Вот туда-то шел Поповский ясным, весенним вечером.

Он проходил под забором; над забором спускались гроздья белой сирени, помахивая маленькому Поповскому, но Поповский ничего не видел, а улыбался шутливому стечению мыслей.

Когда Поповский скрылся в соседнем переулке, проходил тут Дрожжиковский.

Увидал белые гроздья ароматной сирени и нежно-голубую лазурь.

Увидал и звездочку, мерцавшую из-под белой ветви сирени, увидал и облачко, подернутое пурпуровым таинством.

Все это видел Дрожжиковский, спеша на Остоженку.


Довольный хозяин потирал свои белые руки, осведомляясь, все ли исправно и нет ли обстоятельств, препятствующих полноте литературного удовольствия.

Дело в том, что сегодня обещал сделать сообщение сам Дрожжиковский, это был модный, восходящий талант.

Так думал заботливый хозяин, а уже к нему текли гости из разных переулков города Москвы.

Вдоль одного и того же переулка семенил Поповский, а за ним поспешал сам Дрожжиковский, вспоминая белую сирень.

Закат был напоен грустью. Розовые персты горели на бирюзовой эмали; словно кто-то, весь седой, весь в пурпуровых ризах, протягивал над городом благословляющие руки.

Словно кто накадил. Теперь кадильный дым таял синевато-огненным облачком.

Благовестили.


В булочной Савостьянова всходили белые хлебы.

Один толстый булочник осведомился, много ли имелось дрожжей, и, узнав, что достаточно, засветил лампадку.

Шагая по улицам, можно было видеть в иных окнах то красненький, то зелененький огонек.

Это теплилась лампадка.

Завтра был Троицын день, и православные наливали в лампадки деревянное масло.

Вот теперь святые язычки робко пламенели перед Господом.

Не один атеист жаловался на боль желудка.


Уже гости собирались. Довольный хозяин приказал подавать чай.

В освещенной передней лежали шляпы, шапки и фуражки.

Но позвонили.

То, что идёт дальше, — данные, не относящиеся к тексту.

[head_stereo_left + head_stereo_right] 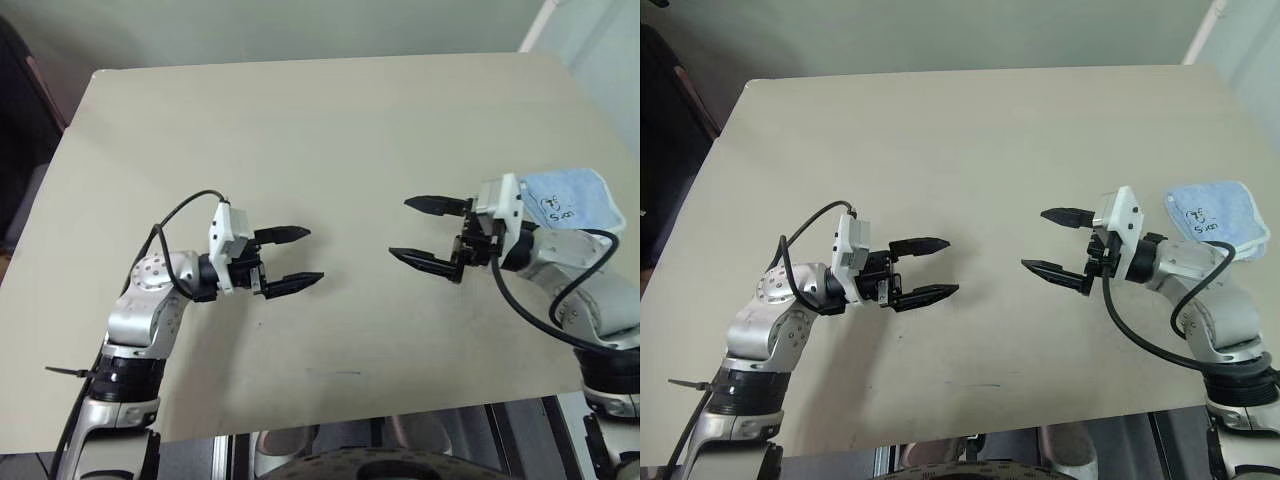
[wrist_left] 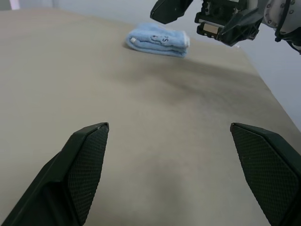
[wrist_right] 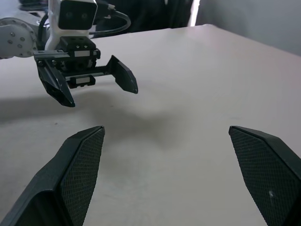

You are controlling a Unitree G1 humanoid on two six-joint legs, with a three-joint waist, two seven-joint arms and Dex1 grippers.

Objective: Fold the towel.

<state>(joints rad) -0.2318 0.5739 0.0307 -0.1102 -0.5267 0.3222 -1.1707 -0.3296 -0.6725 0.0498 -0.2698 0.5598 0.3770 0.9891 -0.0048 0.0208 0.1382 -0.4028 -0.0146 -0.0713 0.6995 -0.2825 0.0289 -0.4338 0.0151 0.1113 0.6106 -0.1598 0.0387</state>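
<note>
The towel (image 1: pixel 1220 212) is a light-blue cloth lying folded into a small bundle near the table's right edge, with a dark embroidered mark on top; it also appears as the towel (image 2: pixel 157 40) in the left wrist view. My right gripper (image 1: pixel 1052 242) hangs open above the table just left of the towel, pointing toward the middle, and its arm covers the bundle's near edge. My left gripper (image 1: pixel 935 268) is open too, over the table's left half, pointing at the right one. Neither holds anything.
The beige table (image 1: pixel 320 130) stretches bare behind and between the grippers. Its front edge (image 1: pixel 360 418) runs close below both arms. A dark piece of furniture (image 1: pixel 20 120) stands off the left side.
</note>
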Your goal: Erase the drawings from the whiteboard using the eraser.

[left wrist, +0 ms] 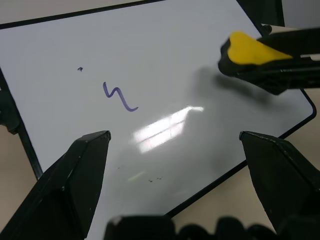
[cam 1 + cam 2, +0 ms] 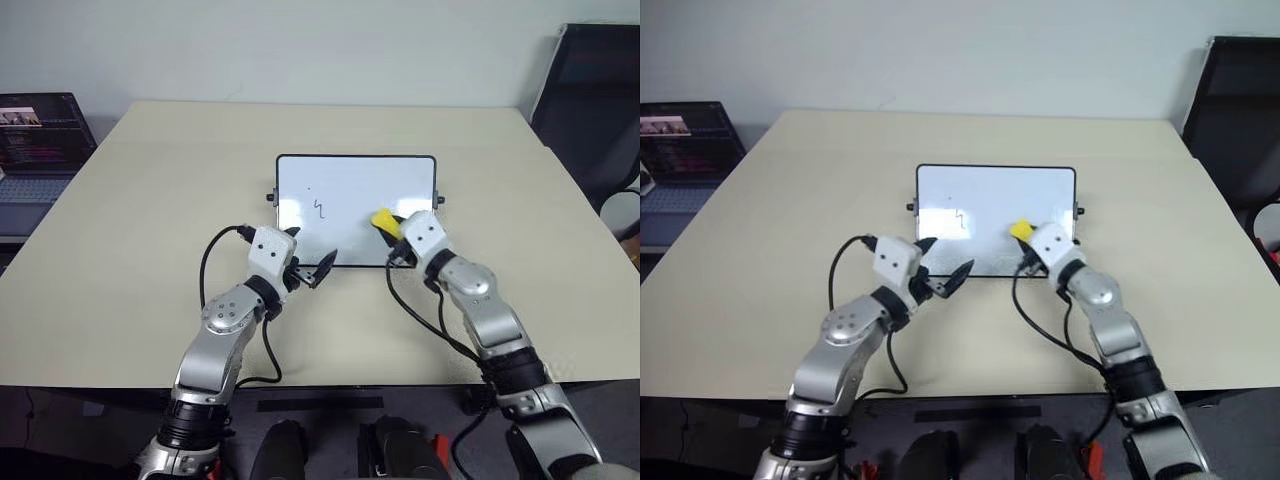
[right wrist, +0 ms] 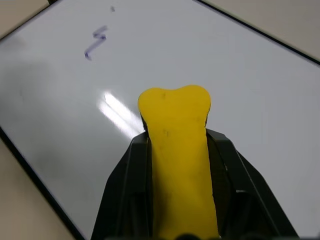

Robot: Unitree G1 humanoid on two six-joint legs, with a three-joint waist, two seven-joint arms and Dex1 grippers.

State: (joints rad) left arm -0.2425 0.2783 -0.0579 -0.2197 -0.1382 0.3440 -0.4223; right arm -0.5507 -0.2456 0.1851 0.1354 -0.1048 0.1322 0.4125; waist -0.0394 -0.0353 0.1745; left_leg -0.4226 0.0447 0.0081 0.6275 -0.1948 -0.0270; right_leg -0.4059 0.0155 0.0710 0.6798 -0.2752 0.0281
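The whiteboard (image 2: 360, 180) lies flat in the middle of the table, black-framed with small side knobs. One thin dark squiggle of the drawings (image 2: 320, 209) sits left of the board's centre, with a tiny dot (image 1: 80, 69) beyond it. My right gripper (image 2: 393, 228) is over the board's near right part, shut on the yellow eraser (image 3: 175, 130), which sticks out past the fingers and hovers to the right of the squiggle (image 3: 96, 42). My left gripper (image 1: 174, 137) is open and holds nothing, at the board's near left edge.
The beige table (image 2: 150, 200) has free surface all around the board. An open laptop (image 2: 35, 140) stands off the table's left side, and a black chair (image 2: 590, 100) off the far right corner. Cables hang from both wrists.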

Вошел Поповский.

Он снял калоши и направился в залу.

Едва пришел Поповский, как уже звонил сам Дрожжиковский; поглядывая на часы и протирая пенснэ, он вошел, встреченный приветствиями.

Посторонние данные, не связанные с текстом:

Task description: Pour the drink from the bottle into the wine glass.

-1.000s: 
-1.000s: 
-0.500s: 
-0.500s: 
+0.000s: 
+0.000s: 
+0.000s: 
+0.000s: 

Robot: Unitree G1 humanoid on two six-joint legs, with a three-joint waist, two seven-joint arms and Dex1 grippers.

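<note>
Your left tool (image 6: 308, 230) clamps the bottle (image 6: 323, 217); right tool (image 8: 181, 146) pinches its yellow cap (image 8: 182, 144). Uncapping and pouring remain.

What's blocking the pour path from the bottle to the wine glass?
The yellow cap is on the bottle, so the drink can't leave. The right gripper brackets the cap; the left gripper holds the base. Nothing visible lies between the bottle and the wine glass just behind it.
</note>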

Всем он подал свою милостивую руку. Вокруг него уже образовалась группа почитателей; сюда подошли поклонники Ницше, мистики и оргиасты.

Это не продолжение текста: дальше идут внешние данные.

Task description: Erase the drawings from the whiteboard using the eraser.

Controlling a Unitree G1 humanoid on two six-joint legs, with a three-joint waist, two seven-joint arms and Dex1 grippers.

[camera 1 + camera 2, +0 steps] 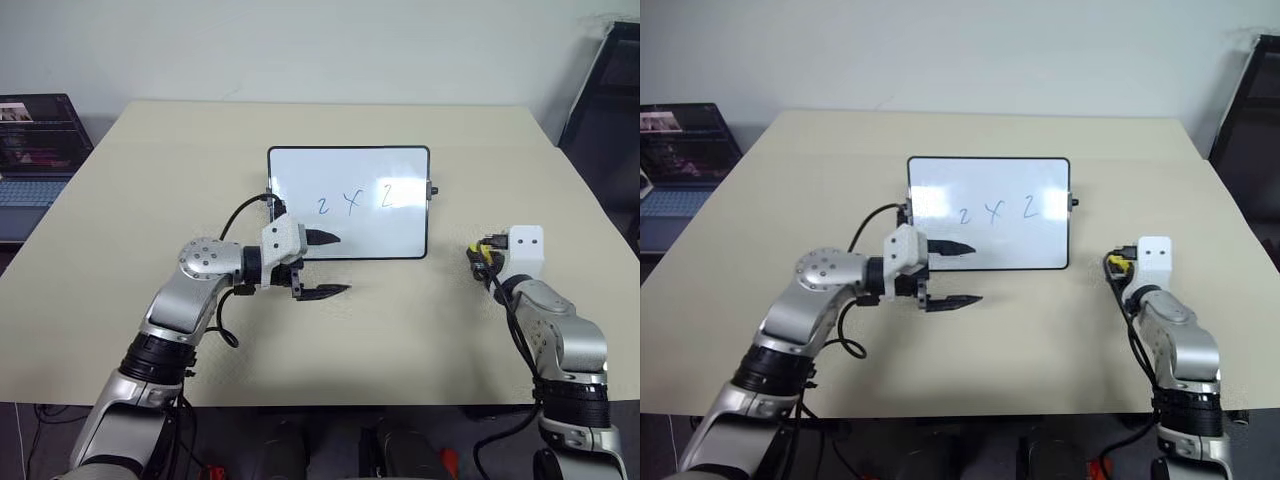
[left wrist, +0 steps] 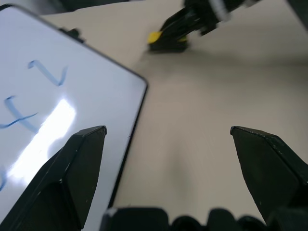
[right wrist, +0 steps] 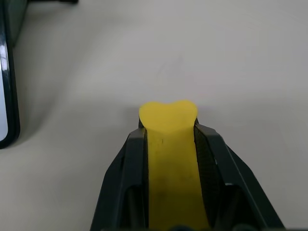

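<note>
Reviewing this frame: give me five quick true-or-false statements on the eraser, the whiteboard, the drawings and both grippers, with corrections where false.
1. The right gripper is shut on the eraser. True.
2. The drawings have been wiped off the whiteboard. False: the blue marks are on the board, untouched.
3. The left gripper is open, with one finger over the board's near left corner. True.
4. The eraser is pressed against the whiteboard. False: it is held beside the board, to the board's right, apart from it.
5. The whiteboard stands upright against the wall. False: it lies flat on the table.
</note>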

Только один не подошел, а стоял у окна, закуривая папироску.

Он был высокий и белокурый, с черными глазами; у него было лицо аскета.

Его короткая, золотая борода была тщательно подстрижена, а на ввалившихся щеках играл румянец.


Был тут и хилый священник в серой рясе и с золотым крестом.

Его атласные волосы, белые, как снег, были расчесаны; он разглаживал седую бороду.

Он больше слушал, чем говорил, но умные, синие глаза обводили присутствующих… И всякий почтил про себя это старое молчание.

Еще не начинали общей беседы, по уже улицы пустели, и фонаря зажигались один за другим.

Заря пробивала тяжелое облако, которое сверкало в пробитых местах. Заря стояла всю ночь в эти дни над Москвой, словно благая весть о лучших днях…

Завтра был Троицын день, и его прославляла красивая зорька, прожигая дымное облачко, посылая правым и виноватым свое розовое благословение.